### [Exercise brief]
Each record below should be written out again exactly as given.

Collected data entries:
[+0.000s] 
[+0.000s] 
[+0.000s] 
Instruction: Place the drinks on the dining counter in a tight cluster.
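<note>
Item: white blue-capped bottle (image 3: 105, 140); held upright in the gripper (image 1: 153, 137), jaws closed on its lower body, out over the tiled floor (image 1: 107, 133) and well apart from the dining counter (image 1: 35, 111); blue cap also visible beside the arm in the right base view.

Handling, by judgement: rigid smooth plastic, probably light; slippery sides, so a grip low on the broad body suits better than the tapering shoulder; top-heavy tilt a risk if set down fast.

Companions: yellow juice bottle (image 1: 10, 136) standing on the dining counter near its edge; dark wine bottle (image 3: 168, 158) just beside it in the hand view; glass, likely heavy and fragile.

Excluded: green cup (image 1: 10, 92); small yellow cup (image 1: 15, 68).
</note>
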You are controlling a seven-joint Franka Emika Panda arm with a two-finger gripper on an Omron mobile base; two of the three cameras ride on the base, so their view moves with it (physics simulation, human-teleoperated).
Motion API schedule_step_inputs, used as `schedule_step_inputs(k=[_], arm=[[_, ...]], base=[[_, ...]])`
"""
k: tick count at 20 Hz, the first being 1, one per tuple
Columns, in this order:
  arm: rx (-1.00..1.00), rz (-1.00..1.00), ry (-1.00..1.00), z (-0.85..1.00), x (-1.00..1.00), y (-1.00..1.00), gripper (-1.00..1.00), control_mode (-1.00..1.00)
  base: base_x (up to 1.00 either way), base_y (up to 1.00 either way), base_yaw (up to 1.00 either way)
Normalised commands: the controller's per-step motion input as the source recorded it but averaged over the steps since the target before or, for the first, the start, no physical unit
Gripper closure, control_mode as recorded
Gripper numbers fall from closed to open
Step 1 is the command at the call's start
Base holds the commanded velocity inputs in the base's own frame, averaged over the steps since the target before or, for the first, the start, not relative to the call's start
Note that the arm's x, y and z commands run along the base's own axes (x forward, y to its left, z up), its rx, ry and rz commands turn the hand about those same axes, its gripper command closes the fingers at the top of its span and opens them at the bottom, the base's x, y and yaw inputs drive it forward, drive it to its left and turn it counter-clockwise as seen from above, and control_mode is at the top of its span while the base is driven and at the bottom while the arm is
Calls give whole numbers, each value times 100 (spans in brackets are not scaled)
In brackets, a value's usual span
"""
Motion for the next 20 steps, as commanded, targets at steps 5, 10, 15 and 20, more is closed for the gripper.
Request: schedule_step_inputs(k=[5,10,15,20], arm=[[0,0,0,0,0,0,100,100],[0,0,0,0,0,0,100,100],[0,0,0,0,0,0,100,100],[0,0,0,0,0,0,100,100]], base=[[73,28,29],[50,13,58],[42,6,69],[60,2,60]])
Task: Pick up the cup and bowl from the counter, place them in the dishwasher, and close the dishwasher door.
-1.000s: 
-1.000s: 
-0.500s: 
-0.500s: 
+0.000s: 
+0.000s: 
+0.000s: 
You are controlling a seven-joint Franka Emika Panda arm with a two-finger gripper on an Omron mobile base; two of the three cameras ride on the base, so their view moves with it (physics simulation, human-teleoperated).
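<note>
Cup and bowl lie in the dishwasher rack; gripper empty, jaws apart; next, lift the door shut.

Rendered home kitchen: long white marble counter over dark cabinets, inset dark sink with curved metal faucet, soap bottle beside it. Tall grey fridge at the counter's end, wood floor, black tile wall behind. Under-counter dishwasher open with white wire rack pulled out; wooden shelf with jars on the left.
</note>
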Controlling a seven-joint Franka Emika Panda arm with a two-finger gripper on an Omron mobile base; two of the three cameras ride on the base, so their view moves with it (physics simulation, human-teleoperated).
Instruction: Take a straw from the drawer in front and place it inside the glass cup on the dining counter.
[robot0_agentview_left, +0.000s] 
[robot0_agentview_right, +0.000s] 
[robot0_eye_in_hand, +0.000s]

### [Your response]
[+0.000s] 
[+0.000s] 
[+0.000s] 
Instruction: Place the drinks on the dining counter in a tight cluster.
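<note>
Item: white blue-capped bottle (image 3: 105, 140); held upright in the gripper (image 1: 153, 137), jaws closed on its lower body, out over the tiled floor (image 1: 107, 133) and well apart from the dining counter (image 1: 35, 111); blue cap also visible beside the arm in the right base view.

Handling, by judgement: rigid smooth plastic, probably light; slippery sides, so a grip low on the broad body suits better than the tapering shoulder; top-heavy tilt a risk if set down fast.

Companions: yellow juice bottle (image 1: 10, 136) standing on the dining counter near its edge; dark wine bottle (image 3: 168, 158) just beside it in the hand view; glass, likely heavy and fragile.

Excluded: green cup (image 1: 10, 92); small yellow cup (image 1: 15, 68).
</note>
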You are controlling a seven-joint Franka Emika Panda arm with a two-finger gripper on an Omron mobile base; two of the three cameras ride on the base, so their view moves with it (physics simulation, human-teleoperated).
Motion API schedule_step_inputs, used as `schedule_step_inputs(k=[_], arm=[[_, ...]], base=[[_, ...]])`
"""
k: tick count at 20 Hz, the first being 1, one per tuple
Columns, in this order:
  arm: rx (-1.00..1.00), rz (-1.00..1.00), ry (-1.00..1.00), z (-0.85..1.00), x (-1.00..1.00), y (-1.00..1.00), gripper (-1.00..1.00), control_mode (-1.00..1.00)
  base: base_x (up to 1.00 either way), base_y (up to 1.00 either way), base_yaw (up to 1.00 either way)
Normalised commands: the controller's per-step motion input as the source recorded it but averaged over the steps since the target before or, for the first, the start, no physical unit
Gripper closure, control_mode as recorded
Gripper numbers fall from closed to open
Step 1 is the command at the call's start
Base holds the commanded velocity inputs in the base's own frame, averaged over the steps since the target before or, for the first, the start, not relative to the call's start
Note that the arm's x, y and z commands run along the base's own axes (x forward, y to its left, z up), its rx, ry and rz commands turn the hand about those same axes, its gripper command closes the fingers at the top of its span and opens them at the bottom, the base's x, y and yaw inputs drive it forward, drive it to its left and turn it counter-clockwise as seen from above, and control_mode is at the top of its span while the base is driven and at the bottom while the arm is
Calls give whole numbers, each value times 100 (spans in brackets are not scaled)
In brackets, a value's usual span
"""
Motion for the next 20 steps, as commanded, targets at steps 5, 10, 15 and 20, more is closed for the gripper.
Request: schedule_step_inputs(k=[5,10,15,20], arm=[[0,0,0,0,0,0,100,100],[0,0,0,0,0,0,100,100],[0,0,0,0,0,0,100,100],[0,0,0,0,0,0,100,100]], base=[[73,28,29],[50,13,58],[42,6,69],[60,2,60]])
Task: Pick up the cup and bowl from the counter, place them in the dishwasher, and close the dishwasher door.
-1.000s: 
-1.000s: 
-0.500s: 
-0.500s: 
+0.000s: 
+0.000s: 
+0.000s: 
You are controlling a seven-joint Franka Emika Panda arm with a two-finger gripper on an Omron mobile base; two of the three cameras ride on the base, so their view moves with it (physics simulation, human-teleoperated).
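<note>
Cup and bowl lie in the dishwasher rack; gripper empty, jaws apart; next, lift the door shut.

Rendered home kitchen: long white marble counter over dark cabinets, inset dark sink with curved metal faucet, soap bottle beside it. Tall grey fridge at the counter's end, wood floor, black tile wall behind. Under-counter dishwasher open with white wire rack pulled out; wooden shelf with jars on the left.
</note>
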Controlling a seven-joint Franka Emika Panda arm with a two-finger gripper on an Omron mobile base; two of the three cameras ride on the base, so their view moves with it (physics simulation, human-teleoperated).
Instruction: Take a straw from the drawer in front and place it inside the glass cup on the dining counter.
[robot0_agentview_left, +0.000s] 
[robot0_agentview_right, +0.000s] 
[robot0_eye_in_hand, +0.000s]

No further response is needed.